Achronix is introducing an FPGA architecture that pulls a full network-on-chip (NOC) into the programmable-logic fabric to create a structure the company claims will be far better at handling machine-learning and high-speed networking designs.
Steven Mensor, vice president of marketing at Achronix, claimed: “This will fundamentally change how people design with FPGAs. The NOC is the equivalent of an operating system to a programmer. It isolates people from the difficulty of connecting to various high-speed I/Os.”
The intention behind the design was to able to drive I/O such as 400G Ethernet at maximum speed using programmable logic, something that he claimed is not possible with conventional FPGAs. A key issue in networking designs cited by Mensor is the dramatic drop in achievable clock rate once data leaves a hardened peripheral core such as a 400G Ethernet media-access controller (MAC).

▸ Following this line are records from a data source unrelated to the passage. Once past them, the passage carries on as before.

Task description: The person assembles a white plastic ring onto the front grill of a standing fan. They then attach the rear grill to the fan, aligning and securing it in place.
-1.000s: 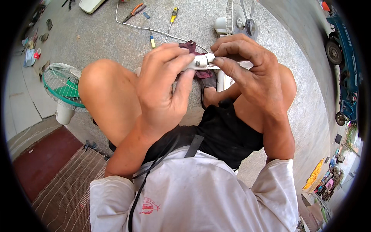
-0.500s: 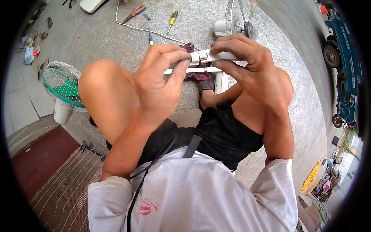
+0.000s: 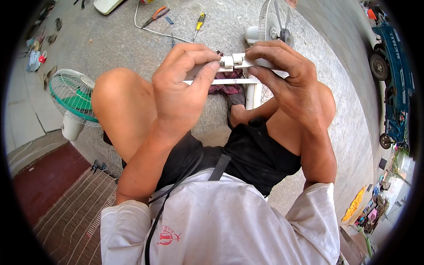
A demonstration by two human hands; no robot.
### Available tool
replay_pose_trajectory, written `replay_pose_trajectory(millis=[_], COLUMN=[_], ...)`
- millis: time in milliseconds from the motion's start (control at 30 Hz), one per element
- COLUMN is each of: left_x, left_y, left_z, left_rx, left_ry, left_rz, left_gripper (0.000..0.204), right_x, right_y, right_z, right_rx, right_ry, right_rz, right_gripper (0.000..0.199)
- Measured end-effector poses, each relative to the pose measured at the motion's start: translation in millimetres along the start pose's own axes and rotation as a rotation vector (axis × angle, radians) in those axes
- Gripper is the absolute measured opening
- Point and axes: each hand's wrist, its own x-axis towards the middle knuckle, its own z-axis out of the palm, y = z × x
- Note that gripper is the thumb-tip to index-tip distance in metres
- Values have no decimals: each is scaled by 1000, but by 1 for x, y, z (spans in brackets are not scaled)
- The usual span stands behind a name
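Between my hands, above my knees, is a white plastic part (image 3: 238,59) with small knuckle-like pieces at its middle. My left hand (image 3: 180,84) pinches its left end between thumb and fingers. My right hand (image 3: 289,73) grips the right end, fingers on top and thumb beneath. Closer to me, a thin white strip (image 3: 234,81) runs across between the hands; whether it belongs to the same part I cannot tell. Under it lie a dark red cloth (image 3: 228,88) and a white post-like piece (image 3: 253,96) by my foot.
Pliers (image 3: 155,17), a yellow-handled screwdriver (image 3: 200,21) and a white cord (image 3: 152,31) lie on the stone floor ahead. A fan with grey blades (image 3: 278,28) is at the far right, a green-bladed fan (image 3: 79,99) by my left knee. A blue vehicle (image 3: 395,75) stands further right.
Both hands and the white plastic part have shifted slightly to the right. The grip of each hand looks much the same.
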Motion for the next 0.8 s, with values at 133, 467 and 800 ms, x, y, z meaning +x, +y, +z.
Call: replay_pose_trajectory(millis=[133,467,800], left_x=[7,32,36], left_y=[6,24,22], left_z=[-1,5,13], left_rx=[-64,-88,-144], left_ry=[-21,-94,-178], left_rz=[21,126,36], left_gripper=[9,12,18], right_x=[3,10,2], right_y=[0,-9,2], right_z=[0,-19,-28], right_rx=[30,-43,9], right_ry=[68,127,208], right_rz=[-44,-137,-133], right_gripper=[20,23,22])
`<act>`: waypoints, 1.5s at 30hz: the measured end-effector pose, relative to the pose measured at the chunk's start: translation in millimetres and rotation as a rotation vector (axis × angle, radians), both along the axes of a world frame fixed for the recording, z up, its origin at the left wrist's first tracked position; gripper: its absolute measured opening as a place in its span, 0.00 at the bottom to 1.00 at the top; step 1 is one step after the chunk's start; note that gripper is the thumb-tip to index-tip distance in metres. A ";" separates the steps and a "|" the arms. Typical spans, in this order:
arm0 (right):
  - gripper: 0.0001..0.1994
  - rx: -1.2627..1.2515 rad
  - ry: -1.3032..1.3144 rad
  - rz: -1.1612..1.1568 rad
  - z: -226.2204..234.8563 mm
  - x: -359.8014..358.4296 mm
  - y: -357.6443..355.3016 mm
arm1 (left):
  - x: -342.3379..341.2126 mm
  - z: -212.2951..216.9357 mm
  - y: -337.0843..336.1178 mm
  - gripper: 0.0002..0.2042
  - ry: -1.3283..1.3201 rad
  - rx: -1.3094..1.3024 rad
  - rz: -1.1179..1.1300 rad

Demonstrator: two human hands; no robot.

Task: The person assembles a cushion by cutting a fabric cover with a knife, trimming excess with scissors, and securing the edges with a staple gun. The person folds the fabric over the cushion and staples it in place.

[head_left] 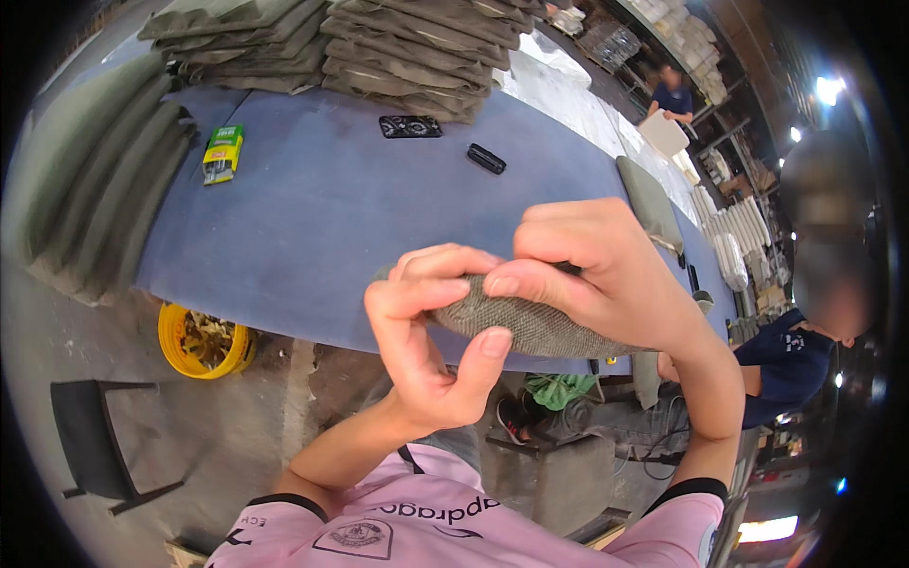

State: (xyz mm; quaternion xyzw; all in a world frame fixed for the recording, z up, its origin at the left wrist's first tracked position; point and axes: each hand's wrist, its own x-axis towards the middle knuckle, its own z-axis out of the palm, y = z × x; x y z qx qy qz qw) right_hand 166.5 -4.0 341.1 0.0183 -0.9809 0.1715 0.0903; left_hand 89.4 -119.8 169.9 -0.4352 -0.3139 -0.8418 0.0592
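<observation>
Held up in front of me, above the table's near edge, is a grey-green woven fabric cushion [535, 328], seen almost end-on. My left hand [417, 327] grips its left end, fingers curled over the top and thumb below. From above, my right hand [597, 265] pinches the upper edge, its thumb pointing toward the left fingers. Whatever lies between the right fingertips is hidden. Much of the cushion's body is out of sight behind the right hand and wrist.
On the blue-covered table [312, 218] lie a yellow-green packet [222, 154], a patterned dark phone [410, 127] and a black case [487, 158]. Folded covers [417, 57] and cushions [95, 170] are stacked around it. A yellow bucket [178, 350], a chair [90, 440] and a seated co-worker [786, 364] are nearby.
</observation>
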 end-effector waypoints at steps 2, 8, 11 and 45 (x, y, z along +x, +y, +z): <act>0.19 -0.128 -0.031 0.073 -3.6 2.4 3.7 | 3.9 3.7 -5.3 0.22 -0.013 0.019 -0.006; 0.20 -0.476 -0.211 0.120 -23.2 17.9 -5.5 | 28.6 -4.6 -19.4 0.18 -0.091 0.012 0.000; 0.20 -0.604 -0.042 0.064 -51.2 35.9 -19.1 | 25.2 -14.9 -12.5 0.19 -0.054 0.007 0.011; 0.19 -1.281 1.077 -0.509 -159.3 51.3 51.0 | -16.6 177.1 234.0 0.31 1.193 -1.485 -1.208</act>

Image The Speedster 7t NOC splits data passing from the Ethernet core into the fabric to reduce the control overhead
Mensor argued that a conventional FPGA networking-controller design would need to deploy a bus some 1Kbit wide in order to be able to ingest the data coming in at the full rate. And that bus would still need to be clocked at more than 700MHz. Increasing the bus width to 2Kbit would increase area consumption dramatically and lead to less than a 100MHz reduction in the clock rate required.

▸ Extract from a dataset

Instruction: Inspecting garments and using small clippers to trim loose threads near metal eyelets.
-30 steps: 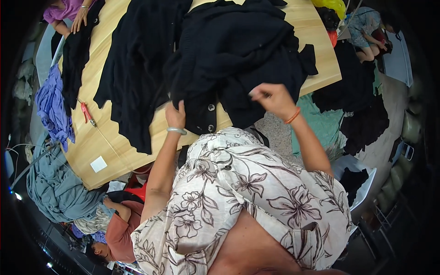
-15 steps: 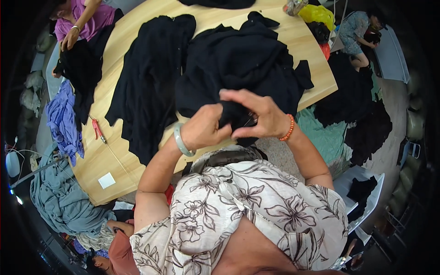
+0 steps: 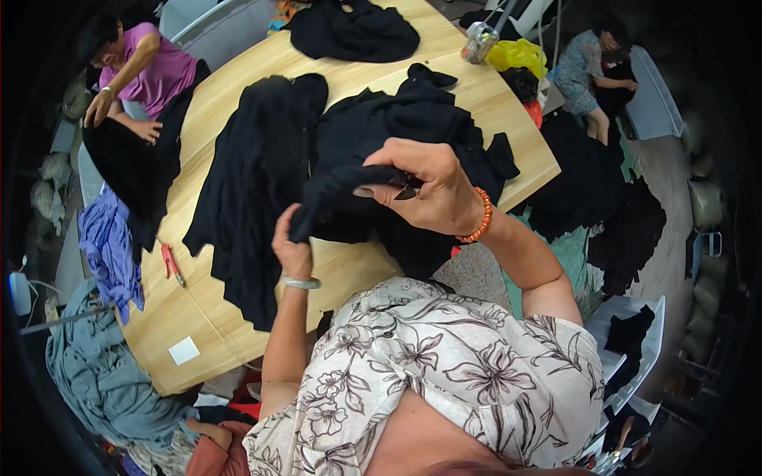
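Note:
A stretch of black knit garment [image 3: 343, 194] is raised between my hands above the wooden table. My right hand [image 3: 432, 186], with an orange bead bracelet, pinches its upper edge; a small dark glinting piece, perhaps a tool, shows in the palm, too hidden to name. At the other end my left hand [image 3: 294, 247], wearing a pale bangle, grips the cloth's lower left edge, its fingers partly behind the fabric. The garment's bulk runs into a dark heap [image 3: 405, 119] on the table. Left of it lies another long black garment [image 3: 258, 159].
On the table [image 3: 230, 341] are red-handled snips [image 3: 170, 263] on a cord, a white paper square [image 3: 184, 351] and a black cloth pile [image 3: 353, 33] at the far side. A co-worker in purple [image 3: 159, 71] handles black cloth at left. Purple cloth [image 3: 111, 246] hangs over the left edge.
My hands have drawn apart, the left moving left and down, stretching the black cloth between them. My view has shifted, showing more of the table's far side. The purple-clad co-worker's cloth is spread wider.

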`<state>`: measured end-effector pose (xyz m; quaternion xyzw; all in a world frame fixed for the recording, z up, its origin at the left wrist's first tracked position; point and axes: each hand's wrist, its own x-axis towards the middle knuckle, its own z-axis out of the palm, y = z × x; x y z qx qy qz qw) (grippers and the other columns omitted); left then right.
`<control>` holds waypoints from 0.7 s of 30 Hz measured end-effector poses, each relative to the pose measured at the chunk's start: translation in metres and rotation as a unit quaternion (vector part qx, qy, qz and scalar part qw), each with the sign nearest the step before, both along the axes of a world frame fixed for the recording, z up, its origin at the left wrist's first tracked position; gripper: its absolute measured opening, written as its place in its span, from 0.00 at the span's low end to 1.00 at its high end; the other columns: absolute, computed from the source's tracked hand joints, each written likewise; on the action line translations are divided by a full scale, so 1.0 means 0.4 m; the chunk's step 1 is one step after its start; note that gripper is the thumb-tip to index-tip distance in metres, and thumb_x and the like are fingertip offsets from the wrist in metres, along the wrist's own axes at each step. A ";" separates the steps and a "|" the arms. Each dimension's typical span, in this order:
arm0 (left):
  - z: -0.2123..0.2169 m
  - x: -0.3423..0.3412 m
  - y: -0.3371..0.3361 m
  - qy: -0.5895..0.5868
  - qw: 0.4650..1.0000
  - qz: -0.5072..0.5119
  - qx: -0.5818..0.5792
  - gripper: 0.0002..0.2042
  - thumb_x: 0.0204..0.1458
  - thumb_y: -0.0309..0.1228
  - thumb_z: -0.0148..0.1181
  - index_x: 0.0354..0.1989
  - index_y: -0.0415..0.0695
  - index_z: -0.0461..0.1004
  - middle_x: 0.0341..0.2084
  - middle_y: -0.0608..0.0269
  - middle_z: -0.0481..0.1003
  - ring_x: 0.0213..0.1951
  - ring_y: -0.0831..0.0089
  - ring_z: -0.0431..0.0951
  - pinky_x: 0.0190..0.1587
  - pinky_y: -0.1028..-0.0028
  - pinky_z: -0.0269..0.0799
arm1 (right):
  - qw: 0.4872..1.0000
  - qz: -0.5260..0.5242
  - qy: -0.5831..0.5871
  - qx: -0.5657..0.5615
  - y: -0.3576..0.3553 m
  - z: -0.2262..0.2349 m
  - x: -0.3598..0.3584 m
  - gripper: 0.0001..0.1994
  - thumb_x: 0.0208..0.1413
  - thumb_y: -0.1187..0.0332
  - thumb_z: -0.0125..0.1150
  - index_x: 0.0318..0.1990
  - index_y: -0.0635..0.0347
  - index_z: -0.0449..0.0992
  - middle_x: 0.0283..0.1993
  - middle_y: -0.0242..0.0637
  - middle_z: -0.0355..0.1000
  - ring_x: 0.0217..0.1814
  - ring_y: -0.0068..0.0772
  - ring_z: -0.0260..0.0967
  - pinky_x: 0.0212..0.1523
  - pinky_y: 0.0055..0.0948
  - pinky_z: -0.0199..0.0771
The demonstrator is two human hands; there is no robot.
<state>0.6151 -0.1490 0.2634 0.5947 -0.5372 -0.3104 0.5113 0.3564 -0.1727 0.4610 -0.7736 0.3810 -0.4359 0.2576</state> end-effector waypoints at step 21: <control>0.194 -0.263 -0.054 0.198 0.952 -0.214 0.091 0.14 0.58 0.28 0.61 0.50 0.38 0.72 0.43 0.62 0.75 0.38 0.76 0.75 0.39 0.74 0.76 | 0.928 -0.156 -0.334 -0.058 0.025 0.094 -0.102 0.11 0.56 0.66 0.69 0.34 0.65 0.77 0.25 0.21 0.68 0.29 0.07 0.60 0.27 0.16 0.60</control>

For the Speedster 7t, which uses TSMC’s 7nm process, Achronix engineers decided to connect the Ethernet MAC directly to the NOC and build control logic that can split the incoming data into chunks that are delivered over four 256bit buses running at a more feasible 500MHz into the programmable-logic. For packetized data, the controller will keep frames and headers together and deliver consecutive packets to different buffers based on loading. If the designer wants to treat the incoming data stream as contiguous, the controller can be directed to treat the four buses as one so that the design is closer to a conventional structure, but without the need to implement the splitting and redirection logic in LUTs and programmable interconnect.

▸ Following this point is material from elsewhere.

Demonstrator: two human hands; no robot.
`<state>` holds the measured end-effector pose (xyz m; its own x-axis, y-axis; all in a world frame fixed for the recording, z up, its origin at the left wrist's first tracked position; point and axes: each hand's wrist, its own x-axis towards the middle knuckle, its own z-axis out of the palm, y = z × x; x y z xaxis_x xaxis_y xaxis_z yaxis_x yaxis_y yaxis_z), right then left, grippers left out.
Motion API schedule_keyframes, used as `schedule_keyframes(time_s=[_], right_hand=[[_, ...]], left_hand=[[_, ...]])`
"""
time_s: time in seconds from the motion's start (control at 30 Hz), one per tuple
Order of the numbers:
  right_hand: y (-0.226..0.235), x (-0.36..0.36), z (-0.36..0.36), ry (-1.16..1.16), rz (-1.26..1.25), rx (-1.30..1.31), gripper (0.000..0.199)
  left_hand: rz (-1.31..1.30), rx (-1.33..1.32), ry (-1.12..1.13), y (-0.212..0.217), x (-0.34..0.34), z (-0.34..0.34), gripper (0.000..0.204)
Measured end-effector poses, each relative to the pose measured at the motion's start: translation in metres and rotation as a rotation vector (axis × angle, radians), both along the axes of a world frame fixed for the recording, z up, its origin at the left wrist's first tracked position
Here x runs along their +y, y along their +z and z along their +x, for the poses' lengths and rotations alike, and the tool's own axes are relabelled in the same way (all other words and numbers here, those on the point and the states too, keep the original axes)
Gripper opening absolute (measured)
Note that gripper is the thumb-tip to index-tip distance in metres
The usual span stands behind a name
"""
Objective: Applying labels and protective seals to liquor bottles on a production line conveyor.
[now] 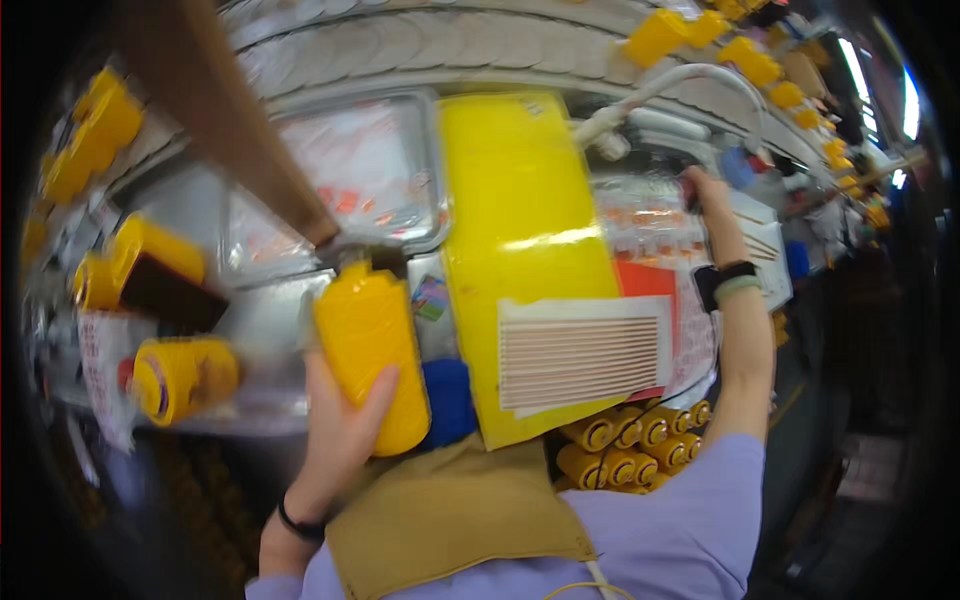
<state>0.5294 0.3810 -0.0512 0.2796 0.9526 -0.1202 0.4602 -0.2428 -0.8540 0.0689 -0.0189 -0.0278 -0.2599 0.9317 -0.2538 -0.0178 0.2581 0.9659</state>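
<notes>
A yellow plastic bottle (372, 345) with a short neck is in my left hand (340, 405), thumb across its front and the fingers hidden behind it. It stands tilted near the bench's front edge, close to my apron. My right hand (708, 192) reaches far out to the right, its fingers curled at a small dark thing that is too blurred to name. Between my hands lies a glossy yellow sheet (520, 220), bearing a white sheet with rows of thin brown strips (585, 352). A blue block-like thing (447, 402) is just right of the bottle.
A brown post (235, 120) slants down ahead of my left hand. Behind it lies a metal tray (432, 180) with printed plastic. More yellow bottles (185, 378) are at left. A conveyor (420, 45) crosses the back; a white curved pipe (690, 75) arches ahead of my right hand.
</notes>
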Motion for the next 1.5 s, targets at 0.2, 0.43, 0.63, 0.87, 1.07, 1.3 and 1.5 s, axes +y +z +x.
schedule_keyframes(time_s=[0.2,0.43,0.63,0.87,1.07,1.3,1.5], right_hand=[[0.051,-0.097,-0.073,-0.007,0.13,0.562,0.018],[0.063,-0.205,-0.143,0.204,0.091,0.663,0.018],[0.062,-0.252,-0.193,0.304,-0.087,0.958,0.019],[0.069,-0.262,-0.228,0.389,-0.025,0.9,0.016],[0.079,-0.257,-0.247,0.417,-0.035,0.848,0.017],[0.08,-0.257,-0.273,0.456,-0.038,0.699,0.04],[0.077,-0.246,-0.284,0.595,0.021,0.606,0.047]], left_hand=[[0.214,0.09,0.034,0.001,0.007,0.004,0.082],[0.212,0.238,0.049,0.008,0.008,0.001,0.091],[0.247,0.442,0.012,0.002,0.01,-0.005,0.093],[0.219,-0.279,-0.012,0.006,0.011,-0.019,0.078],[0.22,0.273,0.03,0.007,0.015,-0.012,0.085],[0.314,0.311,0.116,-0.004,0.02,-0.008,0.093],[0.212,0.287,0.087,0.006,0.019,-0.007,0.096]])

Inside an outer ring that delivers data to the onchip memory controllers and PCI Gen 5 interface, the NOC is implemented as a collection of bidirectional 256bit-wide rows and columns, passing 2Gbit/s each way. Access ports close to the intersections pass data into the fabric and allow data to move from a row to a column or vice versa. As well as being used for I/O-to-fabric transfers, the NOC can connect distant programmable-logic clusters instead of using the standard FPGA interconnect. Logic inside the FPGA can use AXI transactions to talk to peripherals or to other embedded controllers. Mensor likened the architecture to a freeway network that sits atop a conventional street network. He claimed the availability of the NOC would help to reduce the “pulling effect” that tends to increase congestion in FPGAs because of the need, with a conventional interconnect fabric, to place interoperating blocks close to each other on the floorplan.
For the Speedster 7t, Achronix has decided the HBM and HBM2 memory interfaces will remain too expensive to be practical for many designs although they can offer extremely high bandwidth for offchip storage. Instead, the company has implemented controllers that support the GDDR6 interface in addition to the more conventional DDR4.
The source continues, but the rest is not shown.